What this task involves -
Set down the data below from its first line to the line holding "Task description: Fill", inclusive; omit all pictures.
---------- Source data ----------
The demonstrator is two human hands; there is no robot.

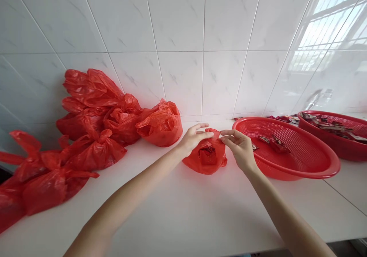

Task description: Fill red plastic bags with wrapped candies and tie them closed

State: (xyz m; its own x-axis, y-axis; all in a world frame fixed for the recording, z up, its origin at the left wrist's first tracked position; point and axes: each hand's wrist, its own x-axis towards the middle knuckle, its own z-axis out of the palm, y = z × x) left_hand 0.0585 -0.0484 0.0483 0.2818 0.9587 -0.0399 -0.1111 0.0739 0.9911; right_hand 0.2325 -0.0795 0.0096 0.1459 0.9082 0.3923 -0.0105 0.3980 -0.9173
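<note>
A red plastic bag [205, 167] stands on the white counter with its mouth open toward me. Small dark red wrapped packets [208, 150] show inside it. On the left rim of the bag, my left hand [195, 137] pinches the plastic between thumb and fingers. My right hand [239, 148] is closed on the opposite side of the rim, fingertips pressed together. Just right of that hand is a red plastic colander [289, 134] with a few wrapped packets [277, 144] at its bottom.
Several filled red bags [97, 150] are heaped along the wall at the left, many knotted; another bag [162, 125] stands beside them. A second red basket [335, 146] full of packets is at the far right. The white tiled wall [180, 20] bounds the counter [172, 215] behind.
</note>
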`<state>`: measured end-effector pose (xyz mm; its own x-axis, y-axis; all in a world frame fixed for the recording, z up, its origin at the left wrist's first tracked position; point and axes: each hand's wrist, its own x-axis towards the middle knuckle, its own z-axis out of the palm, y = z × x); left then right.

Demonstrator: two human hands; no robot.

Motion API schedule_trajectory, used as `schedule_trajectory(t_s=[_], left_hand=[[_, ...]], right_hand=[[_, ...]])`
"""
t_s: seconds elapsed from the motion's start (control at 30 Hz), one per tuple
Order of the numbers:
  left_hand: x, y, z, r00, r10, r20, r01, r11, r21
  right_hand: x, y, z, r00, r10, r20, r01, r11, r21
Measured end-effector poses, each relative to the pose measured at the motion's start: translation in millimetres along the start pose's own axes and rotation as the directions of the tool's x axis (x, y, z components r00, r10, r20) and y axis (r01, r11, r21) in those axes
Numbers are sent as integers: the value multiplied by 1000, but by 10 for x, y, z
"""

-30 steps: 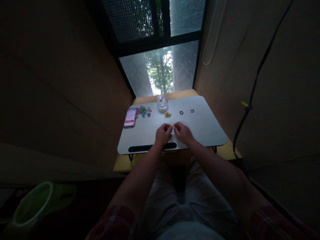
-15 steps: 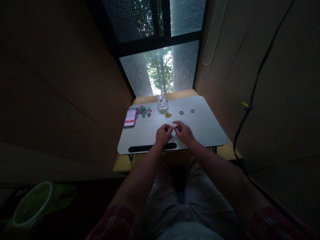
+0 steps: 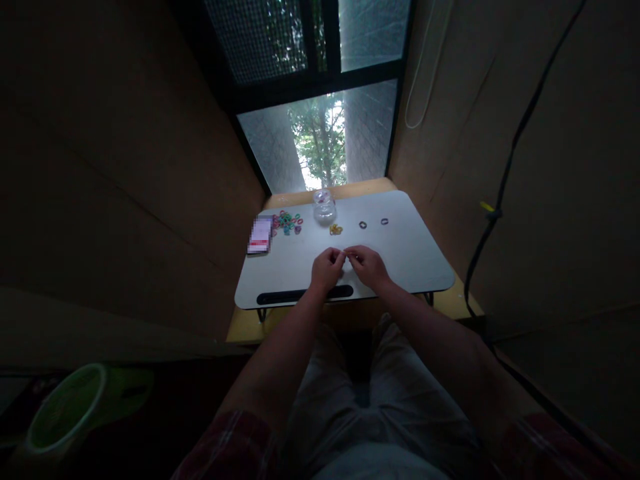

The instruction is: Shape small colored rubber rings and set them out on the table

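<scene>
My left hand [image 3: 327, 268] and my right hand [image 3: 369, 267] meet fingertip to fingertip over the near middle of a white folding table [image 3: 410, 260]. Both are closed in a pinch, and whatever lies between the fingers is too small and covered to make out. Just beyond them is a little cluster of yellow hair ties [image 3: 335, 229]. A dark hair tie [image 3: 363, 225] and a purplish hair tie [image 3: 385, 221] lie singly to the right. Farther left is a heap of mixed-colour hair ties [image 3: 287, 221].
A clear plastic jar [image 3: 325, 208] stands at the back of the table. At the left edge lies a phone [image 3: 261, 235] with a lit screen. A black slot [image 3: 280, 297] runs along the front edge. A black cable [image 3: 515, 140] hangs on the right; a green basket [image 3: 67, 407] is low left.
The right fingers, raised and spread a little before, have come down and closed against the left fingertips. A small pale thing seen between them is now mostly covered.
</scene>
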<state>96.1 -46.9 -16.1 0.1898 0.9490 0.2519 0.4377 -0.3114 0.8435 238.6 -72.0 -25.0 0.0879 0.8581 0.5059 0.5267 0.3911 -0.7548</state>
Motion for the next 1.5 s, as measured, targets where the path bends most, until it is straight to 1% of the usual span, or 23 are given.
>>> schedule_trajectory(t_s=[0.1, 0.23, 0.37, 0.5, 0.63, 0.93, 1.17, 1.3, 1.5], left_hand=[[-8, -1, 2, 1000, 6, -21, -8, 998, -63], [-12, -10, 9, 1000, -18, -4, 17, 990, -140], [-11, 6, -4, 1000, -7, -14, 6, 995, -103], [-12, 27, -22, 1000, 4, -31, -7, 997, -82], [-7, 2, -18, 1000, 1, -30, -3, 998, -64], [21, -60, 5, 1000, 12, 15, -11, 996, -87], [16, -27, -4, 1000, -8, 14, 9, 999, -30], [9, -3, -13, 1000, -16, 15, 16, 1000, -5], [5, -1, -17, 1000, -8, 16, 8, 1000, 6]], right_hand=[[7, 11, 7, 1000, 25, -6, -25, 1000, -8], [12, 24, 18, 998, 56, 10, -55, 998, -29], [10, 21, 13, 998, 52, 26, -51, 998, -37], [8, -4, -9, 997, 37, 69, -35, 999, -40], [10, -24, -21, 994, 52, 94, -47, 997, -55], [0, -24, -7, 990, 108, 91, -98, 990, -104], [-2, -49, -19, 991, 108, 79, -98, 989, -112], [-8, -56, -23, 988, 135, 70, -126, 985, -116], [-13, -48, -10, 988, 144, 58, -138, 986, -95]])
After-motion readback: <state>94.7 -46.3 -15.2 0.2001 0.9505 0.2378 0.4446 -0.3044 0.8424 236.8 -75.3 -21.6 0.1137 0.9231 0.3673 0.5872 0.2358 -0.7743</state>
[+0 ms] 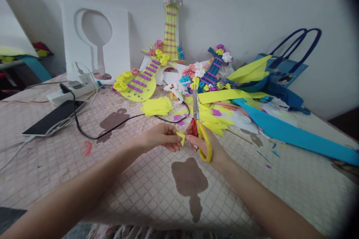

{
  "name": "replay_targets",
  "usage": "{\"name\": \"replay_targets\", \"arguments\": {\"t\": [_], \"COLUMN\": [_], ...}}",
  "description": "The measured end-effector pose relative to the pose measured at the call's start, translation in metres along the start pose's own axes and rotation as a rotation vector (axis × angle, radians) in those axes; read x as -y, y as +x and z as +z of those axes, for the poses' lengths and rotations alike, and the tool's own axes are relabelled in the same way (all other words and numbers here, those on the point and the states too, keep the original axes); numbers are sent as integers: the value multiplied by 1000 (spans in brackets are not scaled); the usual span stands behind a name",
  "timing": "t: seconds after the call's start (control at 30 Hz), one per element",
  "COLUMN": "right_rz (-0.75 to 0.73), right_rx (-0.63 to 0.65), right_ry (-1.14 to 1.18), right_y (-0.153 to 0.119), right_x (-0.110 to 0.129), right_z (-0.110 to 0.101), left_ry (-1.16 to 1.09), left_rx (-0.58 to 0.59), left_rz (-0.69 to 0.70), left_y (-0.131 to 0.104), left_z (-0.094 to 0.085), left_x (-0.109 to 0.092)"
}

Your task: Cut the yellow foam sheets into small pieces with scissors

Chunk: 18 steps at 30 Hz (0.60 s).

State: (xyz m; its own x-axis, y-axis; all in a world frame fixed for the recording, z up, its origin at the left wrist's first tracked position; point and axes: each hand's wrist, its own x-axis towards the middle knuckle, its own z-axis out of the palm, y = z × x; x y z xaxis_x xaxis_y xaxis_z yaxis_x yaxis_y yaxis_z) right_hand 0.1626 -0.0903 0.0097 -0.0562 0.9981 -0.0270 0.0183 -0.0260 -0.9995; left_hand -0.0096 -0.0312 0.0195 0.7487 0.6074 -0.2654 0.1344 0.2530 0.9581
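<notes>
Between my hands is a small yellow paper piece (181,139). The thumb and fingers of my left hand (165,137) pinch it from one side. My right hand (209,145) holds scissors (206,142) with yellow and red handles, the metal blades pointing up and away from me. The right thumb and fingertips are close to the paper's other edge; whether they touch it I cannot tell. Just beyond my hands lie a stack of yellow paper pieces (157,105), loose yellow strips (214,119) and a white hot glue gun (176,92).
Paper-flower-decorated instrument shapes (143,82) stand against the wall, beside a white board with a cutout (120,41). At left are a power strip (71,91), a phone (53,117) and a black cable (112,131). A long blue paper strip (294,134) and blue bag (294,71) are at right.
</notes>
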Motion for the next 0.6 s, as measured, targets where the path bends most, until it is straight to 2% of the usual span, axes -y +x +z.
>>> {"name": "replay_targets", "arguments": {"t": [0.13, 0.2, 0.43, 0.6], "right_rz": [-67, -114, -104, -45], "right_rx": [-119, -183, -155, -227], "right_ry": [-143, -206, -244, -166], "right_y": [1, 1, 0, 2], "right_x": [1, 0, -8, 3], "right_z": [4, 6, 8, 3], "left_ry": [19, -1, -6, -43], "left_rx": [-113, -131, -92, -108], "left_rz": [66, 93, 141, 181], "left_y": [2, 3, 5, 5], "left_z": [2, 3, 8, 3], "left_x": [1, 2, 10, 10]}}
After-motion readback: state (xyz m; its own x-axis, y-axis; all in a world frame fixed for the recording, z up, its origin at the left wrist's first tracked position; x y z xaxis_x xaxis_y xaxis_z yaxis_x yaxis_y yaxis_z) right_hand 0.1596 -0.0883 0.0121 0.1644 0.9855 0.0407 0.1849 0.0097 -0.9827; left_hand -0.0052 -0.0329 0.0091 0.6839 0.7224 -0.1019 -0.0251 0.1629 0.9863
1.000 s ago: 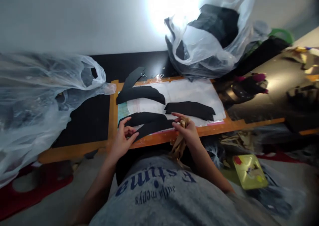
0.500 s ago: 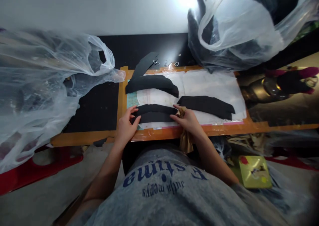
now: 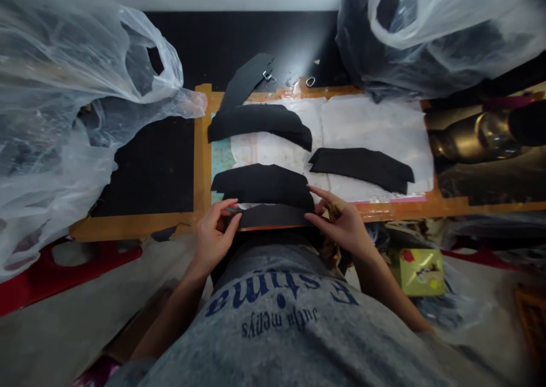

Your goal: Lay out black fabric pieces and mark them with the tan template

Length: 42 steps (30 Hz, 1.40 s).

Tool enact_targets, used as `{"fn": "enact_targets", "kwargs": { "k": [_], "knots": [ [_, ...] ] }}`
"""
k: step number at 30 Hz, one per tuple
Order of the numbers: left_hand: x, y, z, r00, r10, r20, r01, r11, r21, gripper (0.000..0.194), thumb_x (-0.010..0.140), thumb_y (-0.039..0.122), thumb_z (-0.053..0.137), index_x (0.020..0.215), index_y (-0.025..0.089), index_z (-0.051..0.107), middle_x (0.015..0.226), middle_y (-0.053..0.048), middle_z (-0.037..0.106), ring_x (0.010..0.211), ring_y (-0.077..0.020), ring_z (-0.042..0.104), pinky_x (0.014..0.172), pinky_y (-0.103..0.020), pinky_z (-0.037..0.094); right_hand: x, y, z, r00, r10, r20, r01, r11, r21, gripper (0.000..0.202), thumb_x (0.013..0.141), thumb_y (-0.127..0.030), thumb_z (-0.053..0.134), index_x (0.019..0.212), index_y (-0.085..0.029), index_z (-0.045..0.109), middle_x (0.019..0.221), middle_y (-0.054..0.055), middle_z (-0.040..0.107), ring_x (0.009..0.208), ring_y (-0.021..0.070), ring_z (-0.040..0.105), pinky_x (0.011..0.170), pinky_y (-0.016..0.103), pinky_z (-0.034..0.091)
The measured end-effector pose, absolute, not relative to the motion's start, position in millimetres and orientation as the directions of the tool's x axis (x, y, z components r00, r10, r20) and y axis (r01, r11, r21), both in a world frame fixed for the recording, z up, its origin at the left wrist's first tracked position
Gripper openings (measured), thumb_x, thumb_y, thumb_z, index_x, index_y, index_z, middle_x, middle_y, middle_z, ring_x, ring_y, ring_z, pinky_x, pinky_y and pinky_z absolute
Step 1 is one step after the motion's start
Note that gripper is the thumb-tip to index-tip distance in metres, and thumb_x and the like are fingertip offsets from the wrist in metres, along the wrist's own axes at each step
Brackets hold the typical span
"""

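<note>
A curved black strip (image 3: 275, 217) lies along the table's front edge, its ends between my hands. My left hand (image 3: 215, 233) pinches its left end between thumb and fingers. At the right end, my right hand (image 3: 341, 225) grips it the same way, with crumpled brown material partly hidden in the palm. Just beyond the strip is a wider black piece (image 3: 264, 183). Farther back, another black curved stack (image 3: 260, 123) rests on white paper, touching a dark grey piece (image 3: 243, 83). More black pieces (image 3: 362, 168) lie to the right.
Clear plastic bags stand at the left (image 3: 140, 63) and back right (image 3: 452, 12). A metal buckle (image 3: 268, 76) and a small ring (image 3: 310, 82) lie at the back. A bottle-like metallic object (image 3: 473, 137) is at the right, a yellow tin (image 3: 422, 271) below the table edge.
The strip between my hands has come toward me to the table edge, apart from the wider black piece beyond it. The view has also shifted.
</note>
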State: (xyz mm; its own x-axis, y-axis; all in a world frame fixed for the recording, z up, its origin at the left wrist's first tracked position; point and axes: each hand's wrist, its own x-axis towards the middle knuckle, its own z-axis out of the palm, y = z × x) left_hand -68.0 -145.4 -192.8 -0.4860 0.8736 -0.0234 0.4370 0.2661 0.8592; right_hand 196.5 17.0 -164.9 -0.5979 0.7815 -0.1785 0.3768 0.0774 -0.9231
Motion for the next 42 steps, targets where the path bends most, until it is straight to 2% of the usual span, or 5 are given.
{"fn": "enact_targets", "kwargs": {
  "k": [4, 9, 20, 36, 42],
  "knots": [
    [-77.3, -130.3, -194.9, -0.542, 0.835, 0.094, 0.476, 0.213, 0.853, 0.029, 0.093, 0.029, 0.07, 0.122, 0.026, 0.067, 0.103, -0.003, 0.07, 0.094, -0.0157, 0.068, 0.09, -0.032, 0.054, 186.3, 18.6, -169.0, -0.543, 0.833, -0.107, 0.353, 0.112, -0.929, 0.061, 0.085, -0.034, 0.079, 0.142, -0.022, 0.061, 0.075, -0.004, 0.058, 0.059, 0.0113, 0.049, 0.058, 0.026, 0.043],
    [-85.8, -106.8, -200.8, -0.508, 0.846, 0.163, 0.563, 0.183, 0.806, 0.021, 0.093, 0.024, 0.069, 0.114, 0.024, 0.068, 0.1, -0.002, 0.069, 0.092, -0.0146, 0.067, 0.086, -0.029, 0.053, 176.7, 20.2, -180.8, -0.471, 0.881, -0.041, 0.41, 0.178, -0.895, 0.055, 0.087, -0.032, 0.076, 0.139, -0.022, 0.063, 0.076, -0.004, 0.06, 0.059, 0.0111, 0.05, 0.059, 0.027, 0.044],
    [-83.9, -97.7, -203.5, -0.481, 0.855, 0.195, 0.651, 0.199, 0.732, 0.013, 0.095, 0.025, 0.067, 0.108, 0.021, 0.068, 0.099, -0.003, 0.07, 0.091, -0.0155, 0.067, 0.083, -0.029, 0.054, 171.7, 17.9, -192.4, -0.409, 0.911, 0.053, 0.467, 0.259, -0.846, 0.047, 0.088, -0.026, 0.073, 0.133, -0.021, 0.065, 0.076, -0.004, 0.064, 0.063, 0.0128, 0.056, 0.067, 0.028, 0.05],
    [-78.3, -94.6, -199.0, -0.463, 0.873, 0.154, 0.703, 0.256, 0.664, 0.013, 0.097, 0.024, 0.062, 0.109, 0.02, 0.065, 0.102, -0.004, 0.067, 0.097, -0.0175, 0.065, 0.089, -0.032, 0.054, 169.2, 18.7, -191.6, -0.446, 0.895, -0.002, 0.594, 0.294, -0.749, 0.043, 0.091, -0.031, 0.066, 0.133, -0.022, 0.065, 0.084, 0.001, 0.071, 0.069, 0.0172, 0.063, 0.072, 0.031, 0.052],
    [-78.5, -95.4, -197.8, -0.528, 0.825, 0.203, 0.717, 0.304, 0.627, 0.023, 0.092, 0.03, 0.071, 0.112, 0.019, 0.065, 0.121, -0.011, 0.053, 0.112, -0.0234, 0.06, 0.095, -0.038, 0.054, 164.1, 16.1, -189.3, -0.51, 0.86, -0.007, 0.692, 0.406, -0.596, 0.046, 0.094, -0.029, 0.06, 0.139, -0.017, 0.061, 0.105, 0.011, 0.075, 0.087, 0.0247, 0.07, 0.078, 0.035, 0.053]
  ]
}}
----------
Output of the exercise -
The demonstrator is two human hands; there is no robot.


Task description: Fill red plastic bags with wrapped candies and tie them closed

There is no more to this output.